Sprint up the beach to Bamboozi, settle tabs, shower, change, corral our stuff, run back to town with packs on our backs. From there, Gareth gave us a ride to what passes for a major intersection so we could get a taxi. Instead, we got a ride from another dive guide. With time to spare we caught up with the others boarding the pleasantly empty bus. We were back in Maputo by nightfall.

In the morning, many left. Tim and I stayed with Nicky, Marti, and Anna. Why leave three fun, witty, eye-catching, 21 year old British girls? We went to see the city, five beaming white faces in a sea of thousands of black ones. We wandered around dirty gray streets amid fading architecture that was stooped and faded like a once-handsome old man. We found a market full of fruit, nuts (ever had a REALLY good cashew?), crafts, fish, and sundries. We haggled, stared, bought little and had fun. We checked out an old fort. From there we walked to a ferry to Catembe, a small village across the water (what water I cannot say).

Someone had told we absolutely had to have a drink at a restaurant there with an amazing view of the city. We never found it. Instead, we found a down-trodden African stereotype kind of place with chickens and goats roaming the streets. There was only one place that looked like it might have beer.

The waiter greeted us with a halting, "Good Afternoon, would you require some service?"

“Yes, please.”

With a clap and a smile he blurted, “What can I getcha?” Within minutes we learned his name was Gildo, he'd recently worked on the crew for Will Smith's "Ali" (filmed in Mozambique), and learned English in Secaucus, NJ, when his Mom worked at the UN High Commission for Refugees. He said she won the Nobel Peace Prize. He loved the States but went back to Africa because New Jersey was too rough. Plus, he felt an obligation to give his own country a shot.

Over the course of a few hours we had a couple of rounds and sampled everything on the menu -- both the prawns and the clams. When we boarded the ferry back, Gildo was there. I admit to a brief twinge of alarm. Stories I'd heard about the dark side of Mozambique and the dangers of exotic travel crept into my mind. Was he following us? Was his presence really a coincidence?

In any case, he came in handy when the ferry man refused our tickets. Gildo explained to us that the two ferries that go back and forth all day on the same route using the same docks are not affiliated. Our round trip tickets were for the other boat. We paid 50 cents each and kept chatting with Gildo.

Back in Maputo, he asked where we were going. We said, "Africa bar." He said, "Me, too. My buddies are picking me up." His friends Papa Joe and Thomas offered us a ride. As we piled into their van, I wondered if this was the start of an amazing night or a decision I'd regret until my (possibly imminent) death. When we didn't stop at a police checkpoint, I got even more anxious. "They have no reason to stop us," said Papa Joe.

But it's true that the Mozambique police were notoriously corrupt. Inside the bar, Gildo introduced us to John Paul, who had been to San Francisco once; Tony, who looked local but was Australian; and hordes of others who spoke varying degrees of English but were always happy to meet us. The band kicked in with a strange local mix of African beats and Latin sounds.
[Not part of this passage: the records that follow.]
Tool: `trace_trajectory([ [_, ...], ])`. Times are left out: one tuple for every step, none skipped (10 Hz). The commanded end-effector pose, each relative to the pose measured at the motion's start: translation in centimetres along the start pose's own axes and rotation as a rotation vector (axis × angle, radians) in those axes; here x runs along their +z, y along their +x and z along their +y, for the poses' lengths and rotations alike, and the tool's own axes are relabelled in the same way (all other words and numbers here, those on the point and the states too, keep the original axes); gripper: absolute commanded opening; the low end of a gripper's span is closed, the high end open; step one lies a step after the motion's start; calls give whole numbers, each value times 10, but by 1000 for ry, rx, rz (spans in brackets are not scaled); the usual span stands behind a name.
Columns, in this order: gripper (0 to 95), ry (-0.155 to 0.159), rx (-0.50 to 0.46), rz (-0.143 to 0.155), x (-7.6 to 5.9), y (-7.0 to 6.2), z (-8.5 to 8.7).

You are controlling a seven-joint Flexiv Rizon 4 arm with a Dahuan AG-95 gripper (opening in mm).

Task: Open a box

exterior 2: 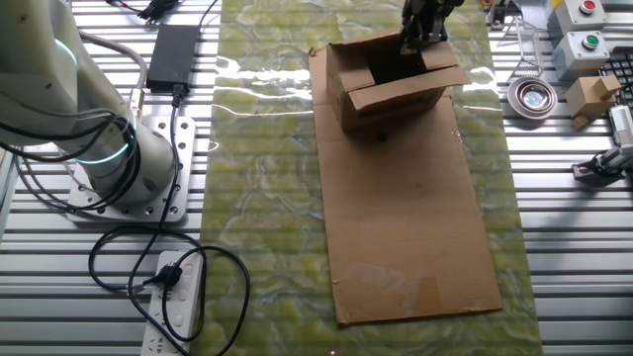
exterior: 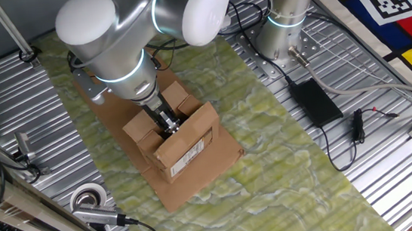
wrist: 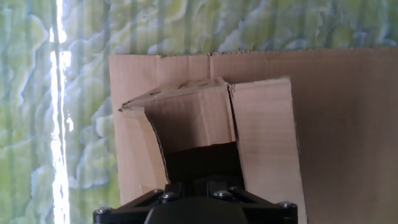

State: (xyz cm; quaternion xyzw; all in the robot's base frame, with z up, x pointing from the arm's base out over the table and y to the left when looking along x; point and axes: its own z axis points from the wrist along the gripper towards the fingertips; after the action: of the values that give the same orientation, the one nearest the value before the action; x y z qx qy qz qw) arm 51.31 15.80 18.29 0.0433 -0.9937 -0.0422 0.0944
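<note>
Green marbled matting covered the ribbed metal surface, and on it lay a long flat cardboard sheet. At that sheet's end stood the box, directly under the claw, its flaps already spread and its dark inside showing. The claw reached down at the box's open top, beside the tall flap that rose over the labelled side. From no view could I tell how wide its fingers stood or whether they pinched a flap edge. The risk, as I judged it, was the light box sliding or tipping on the smooth sheet if the claw pushed sideways against a flap, or the flap springing back once let go.
</note>
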Motion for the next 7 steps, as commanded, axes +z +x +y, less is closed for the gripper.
trace_trajectory([
  [190, -6, 3, 0, 0, 0, 3],
  [190, -7, 5, 0, 0, 0, 4],
  [190, -8, 12, -1, 1, 0, 8],
  [190, -9, 12, -1, 1, 0, 9],
  [190, -9, 13, 0, 1, 0, 12],
  [190, -8, 18, 0, 1, 1, 16],
  [190, -8, 20, 0, 0, 1, 17],
])
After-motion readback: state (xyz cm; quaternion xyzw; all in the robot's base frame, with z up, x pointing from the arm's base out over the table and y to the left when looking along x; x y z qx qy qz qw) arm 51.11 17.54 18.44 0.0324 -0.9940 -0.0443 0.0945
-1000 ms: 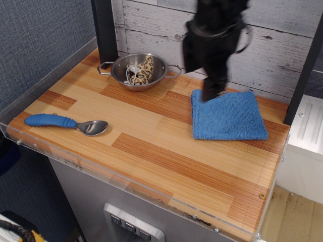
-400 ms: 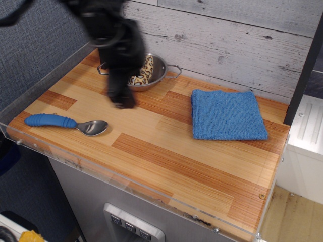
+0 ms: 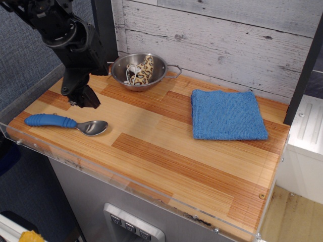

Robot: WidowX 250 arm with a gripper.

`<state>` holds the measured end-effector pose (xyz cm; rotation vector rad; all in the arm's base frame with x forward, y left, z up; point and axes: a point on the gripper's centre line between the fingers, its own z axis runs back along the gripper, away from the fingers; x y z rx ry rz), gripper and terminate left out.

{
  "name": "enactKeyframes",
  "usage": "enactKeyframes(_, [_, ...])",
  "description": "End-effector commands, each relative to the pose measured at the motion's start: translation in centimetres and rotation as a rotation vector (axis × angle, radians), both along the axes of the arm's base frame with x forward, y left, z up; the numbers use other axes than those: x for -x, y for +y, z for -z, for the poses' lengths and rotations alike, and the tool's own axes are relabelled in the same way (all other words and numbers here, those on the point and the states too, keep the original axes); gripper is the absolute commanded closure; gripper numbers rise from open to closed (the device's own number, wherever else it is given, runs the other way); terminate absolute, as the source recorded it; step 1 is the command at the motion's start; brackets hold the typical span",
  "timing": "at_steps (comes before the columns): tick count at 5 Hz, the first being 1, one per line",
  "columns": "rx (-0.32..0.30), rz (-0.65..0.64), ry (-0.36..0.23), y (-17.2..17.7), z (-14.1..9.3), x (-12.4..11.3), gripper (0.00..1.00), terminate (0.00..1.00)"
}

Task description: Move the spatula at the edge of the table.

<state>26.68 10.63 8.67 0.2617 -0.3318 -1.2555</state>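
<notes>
The spatula lies flat near the front left edge of the wooden table. Its blue ribbed handle points left and its shiny metal bowl points right. My black gripper hangs over the left part of the table, just behind the spatula's handle and a little above the wood. It holds nothing. Its fingers look close together, but I cannot tell whether they are open or shut.
A steel two-handled bowl with a spotted item inside stands at the back. A blue square cloth lies at the back right. A clear acrylic rim runs along the table's front and left edges.
My gripper has swept from above the blue cloth, past the steel bowl, to the left side of the table behind the spatula. The spatula, bowl and cloth have not moved.
</notes>
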Motion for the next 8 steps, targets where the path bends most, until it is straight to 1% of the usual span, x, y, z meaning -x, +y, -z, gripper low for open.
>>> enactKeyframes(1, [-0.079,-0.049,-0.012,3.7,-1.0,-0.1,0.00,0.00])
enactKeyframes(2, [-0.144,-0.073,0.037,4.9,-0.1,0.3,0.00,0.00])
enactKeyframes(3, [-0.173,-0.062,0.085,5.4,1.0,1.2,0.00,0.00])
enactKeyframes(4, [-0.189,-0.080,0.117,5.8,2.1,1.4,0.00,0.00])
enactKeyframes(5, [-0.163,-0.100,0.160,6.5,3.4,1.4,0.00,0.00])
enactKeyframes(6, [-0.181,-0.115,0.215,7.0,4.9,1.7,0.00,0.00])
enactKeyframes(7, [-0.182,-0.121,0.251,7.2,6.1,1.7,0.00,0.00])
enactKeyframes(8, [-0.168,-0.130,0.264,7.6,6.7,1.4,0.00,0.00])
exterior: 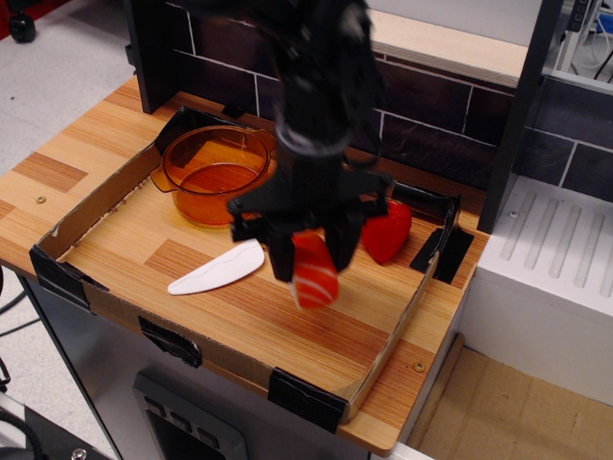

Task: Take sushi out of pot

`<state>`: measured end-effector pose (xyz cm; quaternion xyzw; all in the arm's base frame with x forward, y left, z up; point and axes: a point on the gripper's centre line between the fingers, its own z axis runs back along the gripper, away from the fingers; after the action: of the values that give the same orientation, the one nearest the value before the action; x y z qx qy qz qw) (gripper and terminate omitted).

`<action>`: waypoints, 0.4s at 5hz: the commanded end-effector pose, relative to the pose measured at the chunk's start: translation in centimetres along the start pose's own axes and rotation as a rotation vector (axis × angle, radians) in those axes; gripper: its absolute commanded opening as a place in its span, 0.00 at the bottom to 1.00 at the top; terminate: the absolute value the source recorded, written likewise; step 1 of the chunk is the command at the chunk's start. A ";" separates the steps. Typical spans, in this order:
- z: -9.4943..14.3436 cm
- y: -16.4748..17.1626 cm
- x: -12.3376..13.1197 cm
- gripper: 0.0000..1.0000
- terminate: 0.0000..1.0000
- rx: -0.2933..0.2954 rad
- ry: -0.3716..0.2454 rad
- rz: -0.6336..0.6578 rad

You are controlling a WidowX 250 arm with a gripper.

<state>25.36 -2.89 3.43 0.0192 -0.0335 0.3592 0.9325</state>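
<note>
Behind gripper (311, 257): knife handle hidden.

The light is even and rather bright, coming from above. Shadows on the bench (316, 316) are soft and short. The gripper (311, 264) and arm in the centre are smeared by motion blur; the pot (213, 172) and corners stay sharp. The pot glows translucent.

No readable text, labels or numbers.
</note>
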 end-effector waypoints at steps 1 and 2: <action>-0.3 0.3 -0.3 0.00 0.00 -0.051 -0.039 -0.063; 0.5 0.7 0.3 1.00 0.00 -0.087 -0.020 -0.020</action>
<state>25.33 -3.48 2.38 -0.0048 -0.0290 0.3493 0.9366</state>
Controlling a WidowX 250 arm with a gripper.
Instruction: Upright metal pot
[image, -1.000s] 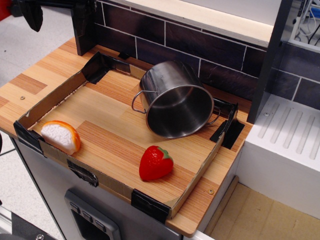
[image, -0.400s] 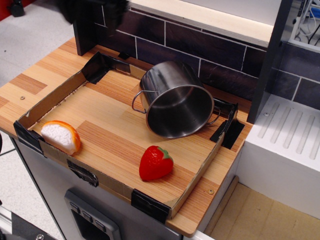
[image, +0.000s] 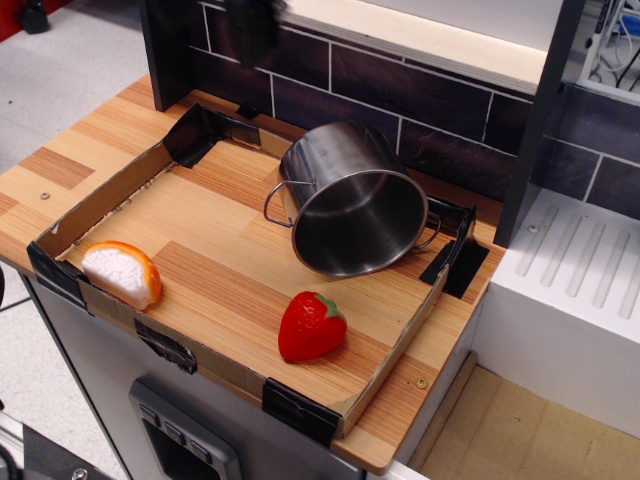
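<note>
Nearest the front edge lies a red toy strawberry (image: 311, 326) on the wooden board (image: 200, 225), with an orange slice (image: 121, 273) at the left cardboard rim; behind them the metal pot (image: 351, 199) lies on its side, mouth toward the camera, near the back right corner; farthest, my gripper (image: 252, 27) is a dark blur above the tiled wall; I cannot tell how wide it stands.

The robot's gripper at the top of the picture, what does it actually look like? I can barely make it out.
Only a little shows. The gripper appears as a dark, nearly black, blurred shape at the upper edge, in front of the dark tiled wall. No fingers, cables, markings or colours can be made out, and the rest of the arm is out of frame.
</note>
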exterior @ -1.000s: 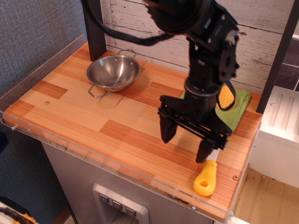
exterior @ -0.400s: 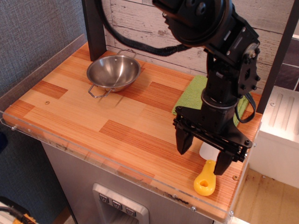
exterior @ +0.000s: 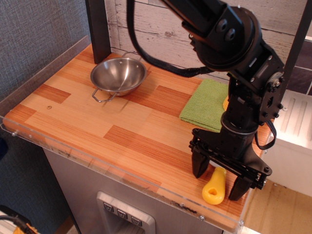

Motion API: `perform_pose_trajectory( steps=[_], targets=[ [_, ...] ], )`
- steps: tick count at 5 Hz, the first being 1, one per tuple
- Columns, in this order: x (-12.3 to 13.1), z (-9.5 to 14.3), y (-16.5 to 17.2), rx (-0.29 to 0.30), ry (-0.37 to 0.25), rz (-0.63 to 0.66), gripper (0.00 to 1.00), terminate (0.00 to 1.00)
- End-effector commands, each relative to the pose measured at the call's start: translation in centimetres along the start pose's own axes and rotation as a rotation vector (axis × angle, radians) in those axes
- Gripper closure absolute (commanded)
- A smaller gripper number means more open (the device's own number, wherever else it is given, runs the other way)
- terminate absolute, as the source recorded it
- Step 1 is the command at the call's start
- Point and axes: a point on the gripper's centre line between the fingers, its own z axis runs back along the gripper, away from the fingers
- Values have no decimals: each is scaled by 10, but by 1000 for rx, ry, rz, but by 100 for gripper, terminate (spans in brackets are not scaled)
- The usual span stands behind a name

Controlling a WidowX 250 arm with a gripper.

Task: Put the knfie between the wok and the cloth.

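The knife [exterior: 215, 186] lies at the table's front right corner, its yellow handle with a hole showing and its blade hidden under the arm. My gripper [exterior: 220, 180] is open, its two black fingers standing on either side of the handle, low over the table. The steel wok [exterior: 118, 75] sits at the back left. The green cloth [exterior: 206, 105] lies at the back right, partly hidden by my arm.
A clear plastic lip [exterior: 122, 178] runs along the table's front edge. A dark post [exterior: 99, 29] stands behind the wok. A bit of a yellow toy [exterior: 225, 103] shows on the cloth beside my arm. Bare wooden tabletop [exterior: 156, 97] lies between wok and cloth.
My gripper has moved right and toward the front edge and come down, from left of the knife to straddling its handle. More of the cloth now shows. The knife has not moved.
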Motion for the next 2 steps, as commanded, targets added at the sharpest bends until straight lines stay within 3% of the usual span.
perform_pose_trajectory(
  steps=[1, 2],
  targets=[
    [-1, -11, 0, 29, 4, -32, 100, 0],
    [-4, 0, 3, 30, -17, -31, 100, 0]
  ],
)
I swam merrily in a sea of laughter, carefree conversation, high-fives, hand shakes, and back slaps. The ladies draped their arms around Tim and me. Nicky showed the world an unexpected tongue stud. The lead singer in the band, with thick glasses, missing teeth, and a cheap red baseball hat, sang his heart out in what must have been Portuguese. He backed off the mike, put down his guitar, and did a little old man shuffle that set the crowd roaring. Our cheeks hurt from smiling so much. Tim beamed, "You know that feeling when there is nowhere else on earth you'd rather be?"

In a quiet moment, I asked Gildo if there was any message he wanted us to take home. What was it the world needed to know?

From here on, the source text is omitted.